◆ **WHAT THIS TASK INVOLVES**: Copy out the entire listing, keeping each line exactly as it is.

◆ **RECORDED DATA**:
----------------

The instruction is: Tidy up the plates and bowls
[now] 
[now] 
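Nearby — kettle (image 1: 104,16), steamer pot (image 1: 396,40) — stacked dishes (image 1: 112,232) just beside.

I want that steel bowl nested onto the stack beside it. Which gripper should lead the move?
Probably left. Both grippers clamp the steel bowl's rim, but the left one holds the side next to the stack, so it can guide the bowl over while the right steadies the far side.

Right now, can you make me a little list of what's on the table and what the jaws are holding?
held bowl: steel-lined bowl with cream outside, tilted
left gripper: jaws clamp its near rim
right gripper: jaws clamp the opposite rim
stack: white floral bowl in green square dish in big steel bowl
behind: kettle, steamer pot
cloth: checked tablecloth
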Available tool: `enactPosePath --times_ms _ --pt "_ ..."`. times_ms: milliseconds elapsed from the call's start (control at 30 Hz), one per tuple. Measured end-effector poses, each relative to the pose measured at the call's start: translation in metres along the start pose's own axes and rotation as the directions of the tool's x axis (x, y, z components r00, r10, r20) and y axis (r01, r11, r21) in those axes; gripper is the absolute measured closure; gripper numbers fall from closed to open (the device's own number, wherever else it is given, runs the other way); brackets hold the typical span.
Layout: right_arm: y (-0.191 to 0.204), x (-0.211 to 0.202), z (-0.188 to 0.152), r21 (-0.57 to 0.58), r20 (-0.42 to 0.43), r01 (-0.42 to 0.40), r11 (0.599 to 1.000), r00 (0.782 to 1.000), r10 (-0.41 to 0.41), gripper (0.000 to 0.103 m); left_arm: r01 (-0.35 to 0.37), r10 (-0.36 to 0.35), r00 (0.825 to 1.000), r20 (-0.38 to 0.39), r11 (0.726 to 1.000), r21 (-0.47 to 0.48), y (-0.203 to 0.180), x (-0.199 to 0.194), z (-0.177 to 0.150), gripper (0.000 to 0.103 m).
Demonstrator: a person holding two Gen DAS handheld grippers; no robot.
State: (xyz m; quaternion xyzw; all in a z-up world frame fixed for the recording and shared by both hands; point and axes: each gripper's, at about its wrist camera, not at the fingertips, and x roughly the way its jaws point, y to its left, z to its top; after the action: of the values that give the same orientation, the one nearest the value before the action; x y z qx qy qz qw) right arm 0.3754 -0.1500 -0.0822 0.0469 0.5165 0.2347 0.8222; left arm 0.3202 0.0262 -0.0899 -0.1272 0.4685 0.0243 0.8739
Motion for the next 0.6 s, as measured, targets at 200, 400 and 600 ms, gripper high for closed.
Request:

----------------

◆ **RESPONSE TO THIS TASK**:
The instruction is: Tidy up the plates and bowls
[now] 
[now] 
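Nearby — kettle (image 1: 104,16), steamer pot (image 1: 396,40) — stacked dishes (image 1: 112,232) just beside.

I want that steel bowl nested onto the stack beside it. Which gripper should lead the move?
Probably left. Both grippers clamp the steel bowl's rim, but the left one holds the side next to the stack, so it can guide the bowl over while the right steadies the far side.

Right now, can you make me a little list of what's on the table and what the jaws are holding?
held bowl: steel-lined bowl with cream outside, tilted
left gripper: jaws clamp its near rim
right gripper: jaws clamp the opposite rim
stack: white floral bowl in green square dish in big steel bowl
behind: kettle, steamer pot
cloth: checked tablecloth
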Available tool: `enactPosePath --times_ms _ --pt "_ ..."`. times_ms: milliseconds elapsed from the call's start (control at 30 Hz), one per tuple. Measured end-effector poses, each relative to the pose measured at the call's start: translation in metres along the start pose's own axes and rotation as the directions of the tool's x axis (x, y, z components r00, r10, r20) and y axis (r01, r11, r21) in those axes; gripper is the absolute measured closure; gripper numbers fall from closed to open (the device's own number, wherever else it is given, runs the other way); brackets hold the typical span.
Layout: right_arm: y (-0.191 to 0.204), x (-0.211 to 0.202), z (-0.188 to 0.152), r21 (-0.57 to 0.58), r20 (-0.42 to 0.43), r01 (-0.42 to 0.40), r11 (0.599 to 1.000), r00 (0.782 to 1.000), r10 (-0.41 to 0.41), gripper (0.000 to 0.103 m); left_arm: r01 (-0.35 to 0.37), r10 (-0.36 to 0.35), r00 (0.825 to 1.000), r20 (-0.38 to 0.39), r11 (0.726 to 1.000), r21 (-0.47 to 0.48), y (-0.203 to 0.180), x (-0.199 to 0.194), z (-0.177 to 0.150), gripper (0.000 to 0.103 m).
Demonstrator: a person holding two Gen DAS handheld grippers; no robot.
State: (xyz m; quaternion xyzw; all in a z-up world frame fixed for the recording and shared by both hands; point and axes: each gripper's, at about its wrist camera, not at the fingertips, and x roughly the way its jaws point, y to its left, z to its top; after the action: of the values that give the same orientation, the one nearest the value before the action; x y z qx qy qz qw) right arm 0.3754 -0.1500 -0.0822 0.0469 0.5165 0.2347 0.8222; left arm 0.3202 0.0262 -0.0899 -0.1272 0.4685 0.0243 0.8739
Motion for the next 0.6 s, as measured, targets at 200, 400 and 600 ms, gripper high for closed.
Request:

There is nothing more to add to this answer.